Dataset excerpt:
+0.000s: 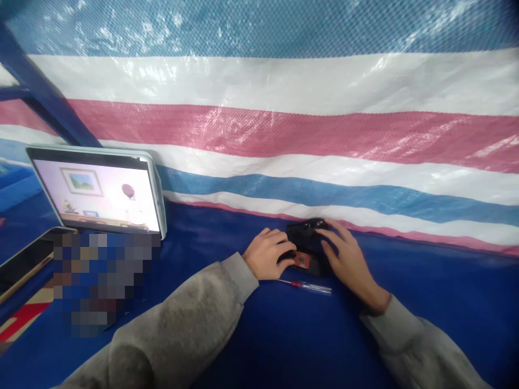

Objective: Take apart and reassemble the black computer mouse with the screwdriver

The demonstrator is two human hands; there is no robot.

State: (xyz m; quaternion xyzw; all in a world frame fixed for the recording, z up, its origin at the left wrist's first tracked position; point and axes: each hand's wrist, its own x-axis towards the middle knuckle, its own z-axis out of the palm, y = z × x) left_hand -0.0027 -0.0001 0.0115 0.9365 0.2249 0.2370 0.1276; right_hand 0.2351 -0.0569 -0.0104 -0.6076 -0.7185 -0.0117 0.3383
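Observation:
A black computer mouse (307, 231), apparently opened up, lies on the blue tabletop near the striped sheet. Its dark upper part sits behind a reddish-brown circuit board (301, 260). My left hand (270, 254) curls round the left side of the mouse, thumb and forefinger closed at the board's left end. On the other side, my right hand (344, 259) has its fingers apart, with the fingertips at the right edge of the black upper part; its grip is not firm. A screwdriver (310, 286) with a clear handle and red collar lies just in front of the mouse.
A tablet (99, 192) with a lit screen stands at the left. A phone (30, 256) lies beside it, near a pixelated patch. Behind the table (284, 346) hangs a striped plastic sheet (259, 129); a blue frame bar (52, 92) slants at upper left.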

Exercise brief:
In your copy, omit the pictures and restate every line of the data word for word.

Answer to this task:
+0.000s: 

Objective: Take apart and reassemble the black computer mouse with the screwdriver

The demonstrator is two human hands; there is no robot.

State: (xyz m; quaternion xyzw; all in a world frame fixed for the recording, z up, its origin at the left wrist's first tracked position; point and axes: each hand's wrist, its own x-axis towards the middle knuckle, its own z-axis out of the palm, y = z × x) left_hand -0.0027 -0.0001 0.0115 0.9365 0.2249 0.2370 0.1276; right_hand 0.2351 -0.0569 -0.0104 -0.6076 -0.7185 -0.0117 0.3383
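Observation:
A black computer mouse (307, 231), apparently opened up, lies on the blue tabletop near the striped sheet. Its dark upper part sits behind a reddish-brown circuit board (301, 260). My left hand (270, 254) curls round the left side of the mouse, thumb and forefinger closed at the board's left end. On the other side, my right hand (344, 259) has its fingers apart, with the fingertips at the right edge of the black upper part; its grip is not firm. A screwdriver (310, 286) with a clear handle and red collar lies just in front of the mouse.
A tablet (99, 192) with a lit screen stands at the left. A phone (30, 256) lies beside it, near a pixelated patch. Behind the table (284, 346) hangs a striped plastic sheet (259, 129); a blue frame bar (52, 92) slants at upper left.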

Nothing more is needed to complete the output.